Data provided:

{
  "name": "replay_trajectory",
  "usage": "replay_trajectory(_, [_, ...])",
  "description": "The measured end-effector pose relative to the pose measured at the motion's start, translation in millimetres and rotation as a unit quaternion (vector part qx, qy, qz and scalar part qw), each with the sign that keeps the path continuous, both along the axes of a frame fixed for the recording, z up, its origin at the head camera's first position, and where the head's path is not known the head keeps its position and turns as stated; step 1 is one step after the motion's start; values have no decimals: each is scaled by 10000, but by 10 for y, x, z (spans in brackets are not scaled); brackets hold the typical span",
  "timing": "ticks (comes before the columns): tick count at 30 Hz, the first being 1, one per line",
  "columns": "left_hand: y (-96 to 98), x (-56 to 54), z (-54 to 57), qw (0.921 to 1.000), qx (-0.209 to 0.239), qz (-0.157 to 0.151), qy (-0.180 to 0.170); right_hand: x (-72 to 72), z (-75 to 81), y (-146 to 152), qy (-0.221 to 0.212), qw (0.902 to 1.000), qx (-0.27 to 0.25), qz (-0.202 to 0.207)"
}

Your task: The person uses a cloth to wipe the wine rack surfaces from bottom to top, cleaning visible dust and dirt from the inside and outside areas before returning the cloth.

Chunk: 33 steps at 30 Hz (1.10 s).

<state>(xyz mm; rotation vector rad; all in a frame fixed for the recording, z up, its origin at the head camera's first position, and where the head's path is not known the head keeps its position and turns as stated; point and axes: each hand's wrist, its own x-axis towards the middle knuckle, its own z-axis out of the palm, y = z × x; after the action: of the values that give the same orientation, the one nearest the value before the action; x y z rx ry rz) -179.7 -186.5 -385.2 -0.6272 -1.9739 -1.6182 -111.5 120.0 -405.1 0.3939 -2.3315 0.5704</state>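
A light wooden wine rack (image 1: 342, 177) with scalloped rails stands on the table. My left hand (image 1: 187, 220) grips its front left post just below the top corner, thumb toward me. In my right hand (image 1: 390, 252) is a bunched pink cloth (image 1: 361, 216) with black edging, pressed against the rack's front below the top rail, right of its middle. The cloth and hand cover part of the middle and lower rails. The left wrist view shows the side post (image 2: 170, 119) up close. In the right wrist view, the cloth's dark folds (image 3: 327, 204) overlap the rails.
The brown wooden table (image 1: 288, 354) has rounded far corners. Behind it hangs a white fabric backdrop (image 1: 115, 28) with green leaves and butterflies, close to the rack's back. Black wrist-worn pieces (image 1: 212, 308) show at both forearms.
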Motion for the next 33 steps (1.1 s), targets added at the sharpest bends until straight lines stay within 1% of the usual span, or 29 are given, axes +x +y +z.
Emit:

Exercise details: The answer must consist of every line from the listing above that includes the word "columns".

Answer box:
  "timing": "ticks (comes before the columns): tick count at 30 Hz, the first being 1, one per line",
  "columns": "left_hand: y (-96 to 98), x (-56 to 54), z (-54 to 57), qw (0.921 to 1.000), qx (-0.209 to 0.239), qz (-0.157 to 0.151), qy (-0.180 to 0.170); right_hand: x (-72 to 72), z (-75 to 81), y (-146 to 152), qy (-0.221 to 0.212), qw (0.902 to 1.000), qx (-0.27 to 0.25), qz (-0.202 to 0.207)"

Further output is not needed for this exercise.